## EXERCISE BRIEF
Each line of the data below from the one holding "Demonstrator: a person" to the one holding "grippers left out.", inclusive, is to be reproduced exactly; no other line belongs in the answer.

## Records drawn from a dataset
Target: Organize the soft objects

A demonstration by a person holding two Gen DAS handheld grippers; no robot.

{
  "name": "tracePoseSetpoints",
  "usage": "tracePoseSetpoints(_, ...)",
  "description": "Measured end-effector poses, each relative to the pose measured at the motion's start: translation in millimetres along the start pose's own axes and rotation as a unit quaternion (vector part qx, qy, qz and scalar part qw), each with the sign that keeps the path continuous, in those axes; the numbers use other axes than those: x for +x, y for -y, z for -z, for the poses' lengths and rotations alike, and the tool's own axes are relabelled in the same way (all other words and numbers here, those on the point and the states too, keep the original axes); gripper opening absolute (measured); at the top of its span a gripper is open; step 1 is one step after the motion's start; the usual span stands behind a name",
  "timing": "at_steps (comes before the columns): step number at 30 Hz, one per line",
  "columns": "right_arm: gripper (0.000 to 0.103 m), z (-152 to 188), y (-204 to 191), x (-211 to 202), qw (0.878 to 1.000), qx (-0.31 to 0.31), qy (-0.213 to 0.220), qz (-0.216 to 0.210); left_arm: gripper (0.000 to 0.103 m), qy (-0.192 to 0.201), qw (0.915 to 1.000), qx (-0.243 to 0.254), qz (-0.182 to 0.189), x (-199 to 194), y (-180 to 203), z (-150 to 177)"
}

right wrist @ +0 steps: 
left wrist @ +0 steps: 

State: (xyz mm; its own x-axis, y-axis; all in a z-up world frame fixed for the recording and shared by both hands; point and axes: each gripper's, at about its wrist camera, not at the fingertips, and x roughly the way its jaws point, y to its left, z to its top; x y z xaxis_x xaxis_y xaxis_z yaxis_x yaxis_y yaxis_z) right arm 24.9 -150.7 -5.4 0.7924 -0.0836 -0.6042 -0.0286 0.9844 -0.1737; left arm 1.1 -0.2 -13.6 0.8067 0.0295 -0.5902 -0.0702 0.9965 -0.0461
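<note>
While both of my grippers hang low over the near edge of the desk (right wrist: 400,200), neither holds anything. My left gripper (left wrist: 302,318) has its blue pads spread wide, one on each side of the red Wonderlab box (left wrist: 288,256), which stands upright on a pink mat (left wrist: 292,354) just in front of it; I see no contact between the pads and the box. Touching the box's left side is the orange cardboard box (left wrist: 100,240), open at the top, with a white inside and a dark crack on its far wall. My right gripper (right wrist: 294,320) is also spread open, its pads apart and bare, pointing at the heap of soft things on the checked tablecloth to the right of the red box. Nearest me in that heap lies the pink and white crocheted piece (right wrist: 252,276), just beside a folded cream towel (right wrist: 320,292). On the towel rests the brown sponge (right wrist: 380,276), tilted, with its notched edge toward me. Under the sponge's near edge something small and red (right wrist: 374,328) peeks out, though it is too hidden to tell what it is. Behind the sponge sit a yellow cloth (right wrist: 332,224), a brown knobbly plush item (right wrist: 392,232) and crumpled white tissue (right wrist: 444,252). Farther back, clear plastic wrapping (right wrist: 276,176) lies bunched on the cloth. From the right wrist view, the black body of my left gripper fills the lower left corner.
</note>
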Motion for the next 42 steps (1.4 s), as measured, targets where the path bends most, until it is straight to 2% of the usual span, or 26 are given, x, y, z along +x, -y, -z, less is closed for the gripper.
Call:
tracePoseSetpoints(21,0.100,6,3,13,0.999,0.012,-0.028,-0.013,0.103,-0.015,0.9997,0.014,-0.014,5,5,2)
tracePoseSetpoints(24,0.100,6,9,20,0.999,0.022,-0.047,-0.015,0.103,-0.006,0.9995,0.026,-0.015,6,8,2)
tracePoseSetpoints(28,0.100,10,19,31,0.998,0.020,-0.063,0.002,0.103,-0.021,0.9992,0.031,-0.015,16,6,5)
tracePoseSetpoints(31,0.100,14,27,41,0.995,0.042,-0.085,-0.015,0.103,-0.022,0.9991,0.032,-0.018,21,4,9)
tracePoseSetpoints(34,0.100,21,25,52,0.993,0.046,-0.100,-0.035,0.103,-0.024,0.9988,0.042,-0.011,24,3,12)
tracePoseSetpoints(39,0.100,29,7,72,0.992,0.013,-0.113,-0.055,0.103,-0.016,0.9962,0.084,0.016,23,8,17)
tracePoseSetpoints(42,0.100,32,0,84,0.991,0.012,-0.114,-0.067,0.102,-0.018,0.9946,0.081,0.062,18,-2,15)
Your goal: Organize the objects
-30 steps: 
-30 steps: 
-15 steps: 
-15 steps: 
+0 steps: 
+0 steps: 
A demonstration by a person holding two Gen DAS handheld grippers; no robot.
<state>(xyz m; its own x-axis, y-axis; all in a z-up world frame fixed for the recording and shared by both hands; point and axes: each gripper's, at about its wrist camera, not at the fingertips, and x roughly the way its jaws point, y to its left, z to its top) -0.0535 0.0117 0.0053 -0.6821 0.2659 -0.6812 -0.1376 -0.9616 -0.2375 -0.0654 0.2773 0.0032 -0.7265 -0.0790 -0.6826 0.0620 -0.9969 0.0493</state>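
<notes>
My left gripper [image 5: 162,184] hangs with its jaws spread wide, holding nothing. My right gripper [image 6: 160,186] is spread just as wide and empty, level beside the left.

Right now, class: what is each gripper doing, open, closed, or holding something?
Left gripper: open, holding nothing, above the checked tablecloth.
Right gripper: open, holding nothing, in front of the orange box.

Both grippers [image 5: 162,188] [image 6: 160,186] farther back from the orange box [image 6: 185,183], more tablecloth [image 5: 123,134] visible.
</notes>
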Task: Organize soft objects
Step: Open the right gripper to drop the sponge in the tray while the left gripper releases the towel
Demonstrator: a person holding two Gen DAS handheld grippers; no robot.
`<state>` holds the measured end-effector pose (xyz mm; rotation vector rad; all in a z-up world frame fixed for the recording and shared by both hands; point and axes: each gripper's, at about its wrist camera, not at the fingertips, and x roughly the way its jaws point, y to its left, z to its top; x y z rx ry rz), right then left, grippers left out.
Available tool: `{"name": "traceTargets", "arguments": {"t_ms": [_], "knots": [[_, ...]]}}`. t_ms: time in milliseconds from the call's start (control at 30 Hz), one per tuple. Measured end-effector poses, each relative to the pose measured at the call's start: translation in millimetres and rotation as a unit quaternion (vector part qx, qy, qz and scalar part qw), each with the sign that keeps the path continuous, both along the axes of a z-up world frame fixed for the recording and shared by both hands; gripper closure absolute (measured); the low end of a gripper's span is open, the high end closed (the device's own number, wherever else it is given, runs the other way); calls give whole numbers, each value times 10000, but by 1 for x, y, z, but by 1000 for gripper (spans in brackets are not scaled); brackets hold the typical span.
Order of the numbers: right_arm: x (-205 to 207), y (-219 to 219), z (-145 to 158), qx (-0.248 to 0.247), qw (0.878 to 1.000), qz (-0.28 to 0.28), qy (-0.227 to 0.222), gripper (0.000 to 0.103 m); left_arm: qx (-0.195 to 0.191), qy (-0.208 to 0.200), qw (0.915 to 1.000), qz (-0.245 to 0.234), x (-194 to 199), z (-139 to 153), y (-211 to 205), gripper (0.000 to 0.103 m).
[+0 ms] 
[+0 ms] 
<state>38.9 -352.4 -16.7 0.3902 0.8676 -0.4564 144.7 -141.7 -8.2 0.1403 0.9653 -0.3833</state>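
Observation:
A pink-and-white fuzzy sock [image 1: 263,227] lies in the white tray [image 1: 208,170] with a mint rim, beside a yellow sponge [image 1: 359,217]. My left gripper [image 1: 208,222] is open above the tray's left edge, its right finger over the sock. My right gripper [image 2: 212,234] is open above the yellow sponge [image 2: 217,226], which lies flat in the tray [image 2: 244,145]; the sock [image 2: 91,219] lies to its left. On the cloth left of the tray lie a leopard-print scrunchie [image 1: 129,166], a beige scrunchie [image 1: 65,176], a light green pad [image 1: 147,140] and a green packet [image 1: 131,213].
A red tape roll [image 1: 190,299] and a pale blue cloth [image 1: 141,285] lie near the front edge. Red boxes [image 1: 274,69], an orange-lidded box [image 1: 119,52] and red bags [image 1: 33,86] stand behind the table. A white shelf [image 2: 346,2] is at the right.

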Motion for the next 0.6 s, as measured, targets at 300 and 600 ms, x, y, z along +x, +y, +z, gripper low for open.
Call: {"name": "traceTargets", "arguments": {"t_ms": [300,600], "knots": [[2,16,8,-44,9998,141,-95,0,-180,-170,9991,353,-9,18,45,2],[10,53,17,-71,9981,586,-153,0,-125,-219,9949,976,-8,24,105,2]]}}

## SOLVED PROBLEM
Demonstrator: a person holding two Gen DAS handheld grippers; no robot.
`<state>` holds the measured end-effector pose (xyz mm; rotation vector rad; all in a z-up world frame fixed for the recording and shared by both hands; point and axes: each gripper's, at about its wrist camera, not at the fingertips, and x roughly the way its jaws point, y to its left, z to its top; x y z rx ry rz), right then left, grippers left out.

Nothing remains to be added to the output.